Polícia ainda não tem pistas sobre a quadrilha que atacou o veículo na Rodovia Anhanguera, em Luiz Antônio, na semana passada
Chefe carro-forte assaltado
Polícia ainda não tem pistas sobre a quadrilha que atacou o veículo na Rodovia Anhanguera, em Luiz Antônio, na semana passada

Polícia ainda não tem pistas sobre a quadrilha que atacou o veículo na Rodovia Anhanguera, em Luiz Antônio, na semana passada

O chefe da equipe de vigilantes do carro-forte assaltado na última quarta-feira prestou depoimento na delegacia, acompanhado de seu advogado. Ele não se pronunciou à imprensa, mantendo o silêncio sobre o caso que envolve o roubo de R$ 3.200.000.

O Depoimento e a Investigação

Em seu depoimento, o chefe da equipe afirmou que os vigilantes recebem informações sobre o trajeto e o valor transportado apenas poucas horas antes do embarque. Essa declaração surge como uma tentativa de refutar a suspeita de vazamento de informações, que é uma das principais linhas de investigação da polícia. O delegado Marcos Camargo de Lacerda enfatizou a necessidade de identificar todos os envolvidos, desde os executores do assalto até aqueles que forneceram informações cruciais para a ação.

Próximos Passos da Polícia

Os próximos a serem ouvidos pela delegacia de Ribeirão Preto são os dois seguranças que ficaram feridos durante o ataque.

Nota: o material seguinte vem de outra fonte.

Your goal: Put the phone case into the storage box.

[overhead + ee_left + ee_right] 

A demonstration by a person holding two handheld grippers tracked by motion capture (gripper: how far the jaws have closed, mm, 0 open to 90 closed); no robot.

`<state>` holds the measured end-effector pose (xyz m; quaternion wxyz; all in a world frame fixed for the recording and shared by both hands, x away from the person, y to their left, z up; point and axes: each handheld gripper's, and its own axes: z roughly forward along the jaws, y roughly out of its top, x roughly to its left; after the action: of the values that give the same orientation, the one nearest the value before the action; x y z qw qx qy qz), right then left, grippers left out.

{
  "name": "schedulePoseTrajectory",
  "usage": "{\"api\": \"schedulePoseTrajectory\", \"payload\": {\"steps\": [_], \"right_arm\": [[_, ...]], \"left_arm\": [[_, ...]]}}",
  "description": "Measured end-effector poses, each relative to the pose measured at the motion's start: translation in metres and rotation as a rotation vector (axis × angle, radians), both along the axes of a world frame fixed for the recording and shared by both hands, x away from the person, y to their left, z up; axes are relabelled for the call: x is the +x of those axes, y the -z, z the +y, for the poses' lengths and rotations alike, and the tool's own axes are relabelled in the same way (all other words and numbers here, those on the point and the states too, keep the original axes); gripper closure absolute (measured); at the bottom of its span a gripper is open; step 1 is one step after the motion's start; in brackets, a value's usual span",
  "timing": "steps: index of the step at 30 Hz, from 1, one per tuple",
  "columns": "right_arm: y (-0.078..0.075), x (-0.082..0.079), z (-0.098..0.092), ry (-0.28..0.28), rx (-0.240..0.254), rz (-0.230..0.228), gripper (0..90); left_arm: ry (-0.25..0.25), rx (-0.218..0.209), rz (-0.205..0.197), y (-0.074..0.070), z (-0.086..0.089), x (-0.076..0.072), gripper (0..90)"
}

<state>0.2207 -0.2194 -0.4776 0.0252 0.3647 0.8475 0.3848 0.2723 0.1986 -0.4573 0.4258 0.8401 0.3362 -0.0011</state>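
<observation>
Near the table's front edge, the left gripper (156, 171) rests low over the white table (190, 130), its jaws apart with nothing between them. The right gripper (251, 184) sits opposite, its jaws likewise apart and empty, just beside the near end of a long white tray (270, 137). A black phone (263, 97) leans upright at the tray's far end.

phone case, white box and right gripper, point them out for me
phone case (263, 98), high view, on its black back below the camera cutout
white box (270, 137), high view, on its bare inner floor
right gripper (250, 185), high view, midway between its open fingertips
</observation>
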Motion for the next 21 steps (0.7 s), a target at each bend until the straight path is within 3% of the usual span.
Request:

A Polícia Civil ainda não identificou os suspeitos do assalto ocorrido no quilômetro 266 da rodovia Ianguera. O delegado Lacerda detalhou que o carro-forte foi interceptado pelo veículo dos criminosos, resultando em uma intensa troca de tiros. A quadrilha conseguiu fugir levando os malotes de dinheiro, enquanto dois seguranças e um caminhoneiro que passava pelo local ficaram feridos.

A Complexidade do Caso

Lacerda também apontou que a hipótese mais provável é que o grupo seja composto por indivíduos de diversas cidades paulistas e até de outros estados, indicando um planejamento meticuloso. A polícia acredita que está lidando com uma organização criminosa com ramificações além de Ribeirão Preto, dada a sofisticação do armamento utilizado. Pelo menos cinco suspeitos armados explodiram e roubaram o carro-forte, atirando contra os seguranças e detonando o cofre do veículo.

A empresa Protege informou que está colaborando com as autoridades na investigação e aguarda a apuração completa dos fatos. A Polícia Civil segue em busca dos responsáveis pelo audacioso assalto.